After the last French and American prisoners went home, Dartmoor stood empty for 35 years. In 1850 work began to rebuild it for British civilian convicts. The first arrived in 1851. For the next sixty years it was one of the toughest prisons in the country. Then in 1917, in the middle of the First World War, the criminals were moved out and the building was reopened as a Home Office Work Centre for conscientious objectors - men who had refused on grounds of conscience to fight, released here from harsher prisons elsewhere. The cells were left unlocked. Inmates wore their own clothes. They could walk into Princetown in their off-duty hours. The arrangement broke down in the autumn of 1917 after one prisoner attacked a popular guard with a razor blade, another was roughly handled while being taken to solitary, and fifty men refused orders at parade. The governor and his staff barricaded themselves in an unused part of the building while prisoners freed the men in solitary, damaged property, and were eventually fired on by a guard - one prisoner shot, no staff hurt.

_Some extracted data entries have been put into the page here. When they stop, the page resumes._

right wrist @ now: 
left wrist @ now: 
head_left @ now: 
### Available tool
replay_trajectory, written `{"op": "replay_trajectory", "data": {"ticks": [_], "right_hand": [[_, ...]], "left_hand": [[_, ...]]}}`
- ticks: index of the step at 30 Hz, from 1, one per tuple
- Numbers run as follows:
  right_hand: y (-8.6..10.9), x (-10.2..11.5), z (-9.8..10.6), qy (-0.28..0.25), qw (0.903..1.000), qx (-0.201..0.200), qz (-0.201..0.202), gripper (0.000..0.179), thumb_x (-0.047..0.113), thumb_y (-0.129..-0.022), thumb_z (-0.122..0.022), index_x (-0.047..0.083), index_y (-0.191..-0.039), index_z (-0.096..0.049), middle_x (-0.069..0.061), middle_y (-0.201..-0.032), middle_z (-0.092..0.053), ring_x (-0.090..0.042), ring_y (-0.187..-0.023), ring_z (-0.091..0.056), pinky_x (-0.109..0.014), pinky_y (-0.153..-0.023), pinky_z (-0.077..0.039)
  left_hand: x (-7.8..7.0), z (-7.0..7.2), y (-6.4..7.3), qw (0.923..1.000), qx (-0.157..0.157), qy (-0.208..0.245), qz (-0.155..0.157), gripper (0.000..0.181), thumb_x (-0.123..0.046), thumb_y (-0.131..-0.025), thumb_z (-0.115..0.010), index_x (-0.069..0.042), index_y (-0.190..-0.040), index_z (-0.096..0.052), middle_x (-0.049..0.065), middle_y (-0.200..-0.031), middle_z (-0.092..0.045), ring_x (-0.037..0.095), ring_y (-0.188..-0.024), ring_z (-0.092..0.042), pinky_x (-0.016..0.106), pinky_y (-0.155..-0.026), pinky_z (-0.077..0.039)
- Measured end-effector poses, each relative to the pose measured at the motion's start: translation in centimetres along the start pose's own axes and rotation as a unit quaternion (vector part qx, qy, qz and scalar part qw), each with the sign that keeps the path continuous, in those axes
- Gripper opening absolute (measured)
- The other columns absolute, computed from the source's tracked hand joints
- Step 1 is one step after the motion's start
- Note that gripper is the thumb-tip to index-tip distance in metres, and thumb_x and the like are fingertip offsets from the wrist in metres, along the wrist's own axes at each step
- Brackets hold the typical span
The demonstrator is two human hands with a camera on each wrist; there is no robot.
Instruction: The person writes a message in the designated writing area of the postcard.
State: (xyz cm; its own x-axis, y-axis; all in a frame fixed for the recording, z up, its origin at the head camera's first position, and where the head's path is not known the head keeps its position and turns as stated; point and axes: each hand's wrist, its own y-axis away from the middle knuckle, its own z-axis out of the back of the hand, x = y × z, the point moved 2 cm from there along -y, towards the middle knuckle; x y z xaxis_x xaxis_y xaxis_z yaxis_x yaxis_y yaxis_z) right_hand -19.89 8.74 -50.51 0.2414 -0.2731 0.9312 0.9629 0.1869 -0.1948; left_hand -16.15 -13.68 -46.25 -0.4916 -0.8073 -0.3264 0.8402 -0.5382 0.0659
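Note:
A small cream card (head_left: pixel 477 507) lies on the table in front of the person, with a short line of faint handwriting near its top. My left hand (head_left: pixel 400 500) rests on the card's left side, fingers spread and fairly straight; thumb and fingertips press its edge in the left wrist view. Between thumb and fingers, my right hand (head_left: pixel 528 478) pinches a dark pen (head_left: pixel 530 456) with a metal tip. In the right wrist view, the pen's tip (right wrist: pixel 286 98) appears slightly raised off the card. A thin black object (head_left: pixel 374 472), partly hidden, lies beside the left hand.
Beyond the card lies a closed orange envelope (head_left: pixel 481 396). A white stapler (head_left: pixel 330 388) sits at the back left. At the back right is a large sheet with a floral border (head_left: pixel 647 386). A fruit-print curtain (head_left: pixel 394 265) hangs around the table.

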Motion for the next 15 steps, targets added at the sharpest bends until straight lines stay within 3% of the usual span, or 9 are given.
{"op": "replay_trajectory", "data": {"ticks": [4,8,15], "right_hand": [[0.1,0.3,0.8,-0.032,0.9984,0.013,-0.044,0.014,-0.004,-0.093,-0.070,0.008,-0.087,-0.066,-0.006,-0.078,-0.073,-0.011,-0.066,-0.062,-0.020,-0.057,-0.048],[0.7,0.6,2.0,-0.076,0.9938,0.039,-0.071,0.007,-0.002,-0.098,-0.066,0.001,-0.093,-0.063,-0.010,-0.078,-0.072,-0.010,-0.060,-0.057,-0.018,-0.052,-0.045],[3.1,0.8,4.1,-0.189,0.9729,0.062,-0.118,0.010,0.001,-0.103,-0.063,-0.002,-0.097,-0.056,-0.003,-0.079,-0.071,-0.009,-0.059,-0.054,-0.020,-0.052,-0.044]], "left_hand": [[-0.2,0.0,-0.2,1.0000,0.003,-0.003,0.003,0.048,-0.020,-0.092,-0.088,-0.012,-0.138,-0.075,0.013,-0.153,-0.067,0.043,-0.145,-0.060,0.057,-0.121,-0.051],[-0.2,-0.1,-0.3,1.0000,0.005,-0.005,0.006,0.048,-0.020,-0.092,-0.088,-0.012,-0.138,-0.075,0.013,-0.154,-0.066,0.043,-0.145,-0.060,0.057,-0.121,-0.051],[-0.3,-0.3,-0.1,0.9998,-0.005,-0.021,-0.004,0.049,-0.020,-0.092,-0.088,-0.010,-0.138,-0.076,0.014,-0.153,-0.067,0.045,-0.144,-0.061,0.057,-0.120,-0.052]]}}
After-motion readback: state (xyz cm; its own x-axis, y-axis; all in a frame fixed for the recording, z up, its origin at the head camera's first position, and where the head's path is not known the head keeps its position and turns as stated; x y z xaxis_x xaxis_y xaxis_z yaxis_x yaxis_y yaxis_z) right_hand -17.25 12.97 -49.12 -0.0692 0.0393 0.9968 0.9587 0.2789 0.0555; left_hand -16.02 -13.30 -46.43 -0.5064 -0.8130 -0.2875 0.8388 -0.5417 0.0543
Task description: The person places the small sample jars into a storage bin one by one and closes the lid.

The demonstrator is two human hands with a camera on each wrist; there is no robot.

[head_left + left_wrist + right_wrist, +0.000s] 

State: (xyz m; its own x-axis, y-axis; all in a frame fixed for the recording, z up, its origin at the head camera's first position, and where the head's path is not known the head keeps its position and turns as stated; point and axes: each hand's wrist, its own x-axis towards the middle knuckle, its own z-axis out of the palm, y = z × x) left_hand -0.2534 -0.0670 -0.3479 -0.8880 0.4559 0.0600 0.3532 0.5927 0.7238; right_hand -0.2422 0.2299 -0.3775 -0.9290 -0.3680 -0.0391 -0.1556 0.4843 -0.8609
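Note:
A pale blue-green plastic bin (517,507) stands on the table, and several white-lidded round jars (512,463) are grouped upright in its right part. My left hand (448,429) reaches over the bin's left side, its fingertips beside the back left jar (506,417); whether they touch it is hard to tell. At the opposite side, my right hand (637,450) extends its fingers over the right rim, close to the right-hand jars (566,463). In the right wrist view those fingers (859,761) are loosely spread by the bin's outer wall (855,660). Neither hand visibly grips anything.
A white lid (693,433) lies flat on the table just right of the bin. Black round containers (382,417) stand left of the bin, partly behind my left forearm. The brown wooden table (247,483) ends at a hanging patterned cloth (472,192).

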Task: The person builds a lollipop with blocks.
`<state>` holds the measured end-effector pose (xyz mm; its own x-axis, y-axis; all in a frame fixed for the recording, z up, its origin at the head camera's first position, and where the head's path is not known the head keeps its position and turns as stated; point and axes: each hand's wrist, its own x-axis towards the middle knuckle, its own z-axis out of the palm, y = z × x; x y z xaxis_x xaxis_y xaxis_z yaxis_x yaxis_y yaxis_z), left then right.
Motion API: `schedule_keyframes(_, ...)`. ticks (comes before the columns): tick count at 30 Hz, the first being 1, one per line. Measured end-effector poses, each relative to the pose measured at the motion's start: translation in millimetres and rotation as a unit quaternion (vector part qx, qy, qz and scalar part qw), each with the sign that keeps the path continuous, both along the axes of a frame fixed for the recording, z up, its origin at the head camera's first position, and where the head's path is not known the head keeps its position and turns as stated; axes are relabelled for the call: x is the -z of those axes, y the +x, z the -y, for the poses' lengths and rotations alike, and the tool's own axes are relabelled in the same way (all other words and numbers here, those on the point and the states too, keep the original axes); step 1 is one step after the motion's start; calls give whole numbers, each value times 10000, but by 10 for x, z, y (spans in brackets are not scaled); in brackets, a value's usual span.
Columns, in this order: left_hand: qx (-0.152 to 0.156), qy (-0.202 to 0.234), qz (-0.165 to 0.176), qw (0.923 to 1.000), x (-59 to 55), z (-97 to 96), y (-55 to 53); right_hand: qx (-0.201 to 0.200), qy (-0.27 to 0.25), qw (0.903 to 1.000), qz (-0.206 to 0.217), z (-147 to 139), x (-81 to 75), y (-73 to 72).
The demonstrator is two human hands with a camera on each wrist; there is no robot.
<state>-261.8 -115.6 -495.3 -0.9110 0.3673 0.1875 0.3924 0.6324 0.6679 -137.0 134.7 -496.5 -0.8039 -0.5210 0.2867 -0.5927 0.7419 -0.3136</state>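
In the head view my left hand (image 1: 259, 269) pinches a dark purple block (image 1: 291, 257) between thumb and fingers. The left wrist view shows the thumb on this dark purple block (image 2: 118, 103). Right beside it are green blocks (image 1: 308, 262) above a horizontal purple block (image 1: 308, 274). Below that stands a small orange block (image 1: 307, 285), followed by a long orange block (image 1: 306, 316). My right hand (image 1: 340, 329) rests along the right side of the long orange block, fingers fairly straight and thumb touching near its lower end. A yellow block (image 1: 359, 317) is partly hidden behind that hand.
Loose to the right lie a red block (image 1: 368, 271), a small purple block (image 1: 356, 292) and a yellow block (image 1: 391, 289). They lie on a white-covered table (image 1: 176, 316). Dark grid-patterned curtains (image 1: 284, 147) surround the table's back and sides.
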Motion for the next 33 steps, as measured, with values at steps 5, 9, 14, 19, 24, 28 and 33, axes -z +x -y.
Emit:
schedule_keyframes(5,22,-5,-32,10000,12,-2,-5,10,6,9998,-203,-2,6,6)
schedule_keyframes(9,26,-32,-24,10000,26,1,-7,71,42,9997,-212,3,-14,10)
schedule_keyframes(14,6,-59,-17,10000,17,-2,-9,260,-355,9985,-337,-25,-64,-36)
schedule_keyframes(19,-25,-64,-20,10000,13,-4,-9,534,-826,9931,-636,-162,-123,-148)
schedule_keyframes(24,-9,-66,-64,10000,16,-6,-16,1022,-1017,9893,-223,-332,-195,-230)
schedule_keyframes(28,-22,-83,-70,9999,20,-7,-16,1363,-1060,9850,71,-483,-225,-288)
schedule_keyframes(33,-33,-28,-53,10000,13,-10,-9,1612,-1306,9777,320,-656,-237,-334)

Modern Years and the Radon

Dartmoor returned to civilian convict use and remained so through most of the 20th century. The 2001 Board of Visitors report condemned the sanitation. In 2002 the Prison Reform Trust warned the building might be in breach of the Human Rights Act 1998 because of overcrowding. The prison was redesignated Category C - non-violent offenders, white-collar prisoners, and a holding population convicted of sexual offences for whom Dartmoor offers no treatment programmes. The Ministry of Justice announced in 2015 that the lease would not be renewed; in 2019 a 2023 closing was announced; in 2021 that was reversed; in 2023 a new 25-year lease was signed with the Duchy of Cornwall, which owns the site and which a 2026 Public Accounts Committee report criticized the deal. The deeper problem is geology. The granite that makes the walls and the bedrock beneath the prison decay slowly into radon gas, and concentrations 14 times the legal limit have been measured inside. In 2023, 96 inmates were evacuated. In 2024 the prison closed for mitigation works, with no reopening date set. By 2025 around 500 former inmates and staff - many citing serious health problems including cancers - were preparing to sue the Ministry of Justice. The Dartmoor Prison Museum, set in the old dairy buildings, has stayed open through the closure.

From the Air

HMP Dartmoor sits at 50.550N, 3.996W in the village of Princetown, near the geographic centre of Dartmoor National Park at about 415m elevation. The Grade II listed prison and its surrounding walls are the dominant built feature on the high moor and read clearly from the air. Recommended viewing altitude 2,000-3,500 feet AGL. Nearest airport Exeter (EGTE) about 22nm east-northeast; Plymouth (EGHO) about 13nm south-southwest. Note the Dartmoor live-fire training areas to the north of Princetown - check NOTAMs before low-level operations. The high moor is notorious for rapid weather changes; visibility can collapse to under 1,000m within minutes.